TO DO —
All lines in the listing below from the one containing "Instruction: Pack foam" through the last should be written out exactly, and only those.

GIVEN INFORMATION —
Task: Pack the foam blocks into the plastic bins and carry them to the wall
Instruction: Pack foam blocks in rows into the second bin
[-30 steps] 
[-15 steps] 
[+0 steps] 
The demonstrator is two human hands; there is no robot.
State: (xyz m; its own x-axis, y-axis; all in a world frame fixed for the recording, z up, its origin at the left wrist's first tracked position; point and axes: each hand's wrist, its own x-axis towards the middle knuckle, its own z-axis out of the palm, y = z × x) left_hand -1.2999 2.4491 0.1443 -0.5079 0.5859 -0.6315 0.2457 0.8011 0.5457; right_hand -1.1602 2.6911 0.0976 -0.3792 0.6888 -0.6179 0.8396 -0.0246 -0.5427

RESPONSE TO THIS EXERCISE —
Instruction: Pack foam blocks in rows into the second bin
[-30 steps] 
[-15 steps] 
[+0 steps] 
The demonstrator is two human hands; there is no robot.
State: (xyz m; its own x-axis, y-axis; all in a world frame fixed for the recording, z up, its origin at the left wrist's first tracked position; point and axes: each hand's wrist, its own x-axis towards the middle knuckle, its own z-axis out of the palm, y = z × x) left_hand -1.2999 2.4491 0.1443 -0.5079 0.5859 -0.6315 0.2457 0.8011 0.5457; right_hand -1.1602 2.6911 0.0976 -0.3792 0.6888 -0.6179 0.8396 -0.0246 -0.5427

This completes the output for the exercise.